Pick your favorite, but know that the two dovetail in the late night of the mind: Last spring, after Alaskan dogsledder Jeff King won the Iditarod, he was asked if he'd like to be on Letterman. "To fly all that way and have a guy embarrass you, I don't know if I'm up to that," King said. So he agreed to appear on Leno, instead.
Someone in Jay's camp thought it would be funny if King mushed his huskies up a hallway in the Burbank studio. Leno applied the Letterman test--is it too Dave-like? He called Letterman's producer, Robert Morton.
"Morty said they'd done something like it once, but he didn't have a problem if we wanted to try," says Leno. Jay, though, had a problem. He doesn't like to follow Dave's sled tracks more than he has to (Dave has a decade-long head start, after all). Then Leno started getting calls from animal-rights activists.
"It's amazing to me how seriously everybody takes this stuff," says Leno, yelping like one of those huskies. "It's a comedy show. Shut up. It's a joke."
Wearing his trademark denims, his hair grayer than it was a year ago, he sits behind a generic little desk in a generic little room that bears not a trace of the public Leno: no photos, no memorabilia, no framed articles, no honorary degrees.
Here's a guy whose image verges on cartoonish--he is blessed, after all, with that oversized head, that leering, rubberized Leno-mask of a face--who wants a workplace free of the persona. "It's like a hotel room," he says. "I check in every day and I carry my stuff out at night. I don't get comfortable or uncomfortable. I don't get ecstatic or wildly depressed."

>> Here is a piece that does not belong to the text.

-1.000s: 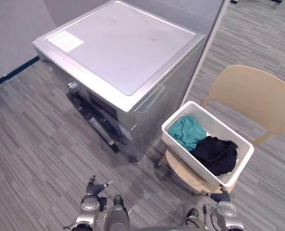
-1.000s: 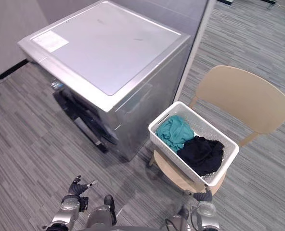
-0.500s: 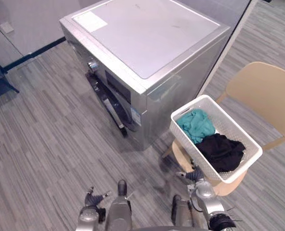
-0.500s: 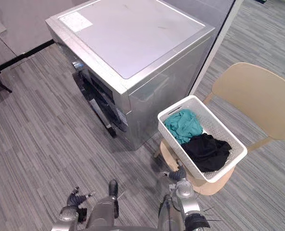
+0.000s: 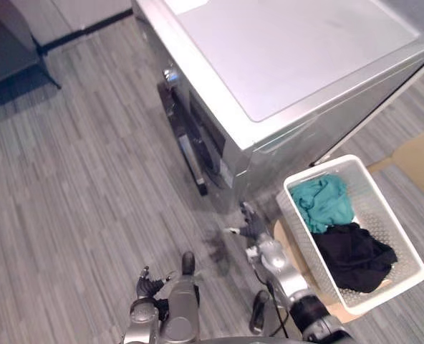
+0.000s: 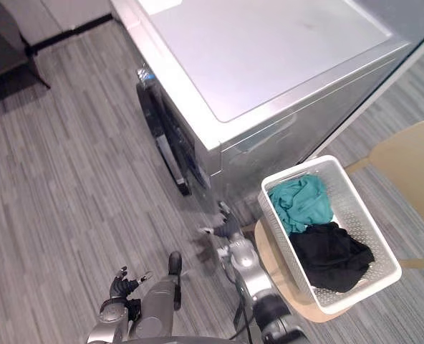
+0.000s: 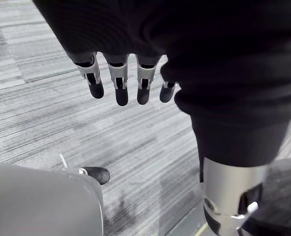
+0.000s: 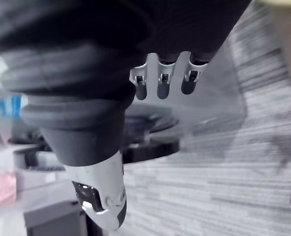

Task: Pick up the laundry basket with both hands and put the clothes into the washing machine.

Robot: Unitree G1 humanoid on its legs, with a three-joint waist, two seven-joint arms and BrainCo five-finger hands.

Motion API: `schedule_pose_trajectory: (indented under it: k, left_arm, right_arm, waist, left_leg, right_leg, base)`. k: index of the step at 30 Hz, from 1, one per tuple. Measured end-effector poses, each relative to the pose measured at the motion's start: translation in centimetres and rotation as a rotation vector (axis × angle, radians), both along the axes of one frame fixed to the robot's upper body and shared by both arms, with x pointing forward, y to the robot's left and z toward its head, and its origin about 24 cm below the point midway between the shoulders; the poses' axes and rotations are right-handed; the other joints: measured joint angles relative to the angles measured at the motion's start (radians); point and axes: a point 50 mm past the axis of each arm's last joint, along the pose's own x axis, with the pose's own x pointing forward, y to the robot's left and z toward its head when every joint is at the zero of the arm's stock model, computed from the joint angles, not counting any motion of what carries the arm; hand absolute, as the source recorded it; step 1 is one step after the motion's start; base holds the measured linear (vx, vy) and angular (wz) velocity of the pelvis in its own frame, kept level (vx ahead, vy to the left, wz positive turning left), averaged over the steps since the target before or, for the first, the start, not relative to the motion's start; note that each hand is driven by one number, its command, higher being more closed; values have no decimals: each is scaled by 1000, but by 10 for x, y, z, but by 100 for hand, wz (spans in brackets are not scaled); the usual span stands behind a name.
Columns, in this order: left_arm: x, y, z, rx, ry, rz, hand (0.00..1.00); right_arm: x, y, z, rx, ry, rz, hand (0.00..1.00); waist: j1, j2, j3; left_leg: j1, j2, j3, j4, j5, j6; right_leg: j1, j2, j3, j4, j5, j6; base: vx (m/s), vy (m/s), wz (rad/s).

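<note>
A white laundry basket rests on a tan chair, to the right of the silver washing machine. Inside it lie a teal garment and a black garment. My right hand is raised and open, fingers spread, just left of the basket's near corner and apart from it, in front of the machine's lower corner. The machine's dark front door faces the open floor. My left hand hangs low over the carpet, open and holding nothing; its fingers are straight in the left wrist view.
Grey striped carpet stretches left of the machine. A dark piece of furniture stands at the far left corner. A thin white partition edge runs behind the machine and the chair.
The camera has swung, shifting the whole scene. My right hand has risen from low by the chair to beside the basket's near corner. The left hand stays low.
</note>
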Motion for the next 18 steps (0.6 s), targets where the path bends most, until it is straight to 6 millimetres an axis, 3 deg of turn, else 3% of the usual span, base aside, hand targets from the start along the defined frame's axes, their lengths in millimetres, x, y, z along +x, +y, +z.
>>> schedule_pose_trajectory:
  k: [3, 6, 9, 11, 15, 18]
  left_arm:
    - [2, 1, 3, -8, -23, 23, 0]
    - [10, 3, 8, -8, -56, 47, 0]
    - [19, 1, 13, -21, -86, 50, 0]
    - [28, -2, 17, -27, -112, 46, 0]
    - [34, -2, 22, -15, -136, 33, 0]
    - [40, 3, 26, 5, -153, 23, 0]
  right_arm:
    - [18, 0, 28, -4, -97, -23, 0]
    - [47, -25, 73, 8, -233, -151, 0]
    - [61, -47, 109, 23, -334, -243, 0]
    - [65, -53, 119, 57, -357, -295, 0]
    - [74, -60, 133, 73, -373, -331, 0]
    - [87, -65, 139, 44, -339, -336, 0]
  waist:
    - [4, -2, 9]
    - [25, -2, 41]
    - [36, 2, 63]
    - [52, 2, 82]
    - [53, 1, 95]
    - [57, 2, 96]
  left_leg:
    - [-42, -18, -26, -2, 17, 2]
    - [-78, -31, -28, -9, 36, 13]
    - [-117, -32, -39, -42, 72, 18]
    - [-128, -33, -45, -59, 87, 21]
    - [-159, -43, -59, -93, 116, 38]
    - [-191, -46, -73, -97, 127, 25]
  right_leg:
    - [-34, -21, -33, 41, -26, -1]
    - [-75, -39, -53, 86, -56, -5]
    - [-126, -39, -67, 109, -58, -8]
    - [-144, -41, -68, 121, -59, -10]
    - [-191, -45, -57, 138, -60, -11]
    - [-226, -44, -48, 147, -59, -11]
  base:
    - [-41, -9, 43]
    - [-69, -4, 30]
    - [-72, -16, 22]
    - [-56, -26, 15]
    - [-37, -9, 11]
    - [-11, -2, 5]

If he sounds like a ballplayer in a roller-coaster pennant race, no wonder. Leno's season of travail started the moment he took over for Carson. Everyone decided he wasn't up to it. "This new man," declared would-be TV critic Jimmy Breslin, "is going to chase people off into the night."
"It helps to develop a really thick skin," says Leno, who thickened his years ago by telling jokes in a Boston strip club where audience members stubbed out their cigarettes on him for extra amusement. "You have to revel in it. You say, 'Take a shot, see what happens. Hit me again.' That's what I used to like about Jake LaMotta. He wasn't the greatest fighter, but you could just keep hitting the guy."
Critics kept hitting Jay. He was too awkward, they said, too bland, too nice to his guests. They even attacked his band. Jay's ratings, weak at first, started to improve, and advertising picked up. But suddenly, NBC, scrambling for a way to keep Letterman, was talking about dumping Leno. At one point there was speculation that nice-guy Jay might swap spots with Dave, moving to a 12:35 slot just to keep Dave at NBC--a notion Leno soon quashed. "I'm not that nice. If NBC gives my job to Dave," he said, "I'm outta here."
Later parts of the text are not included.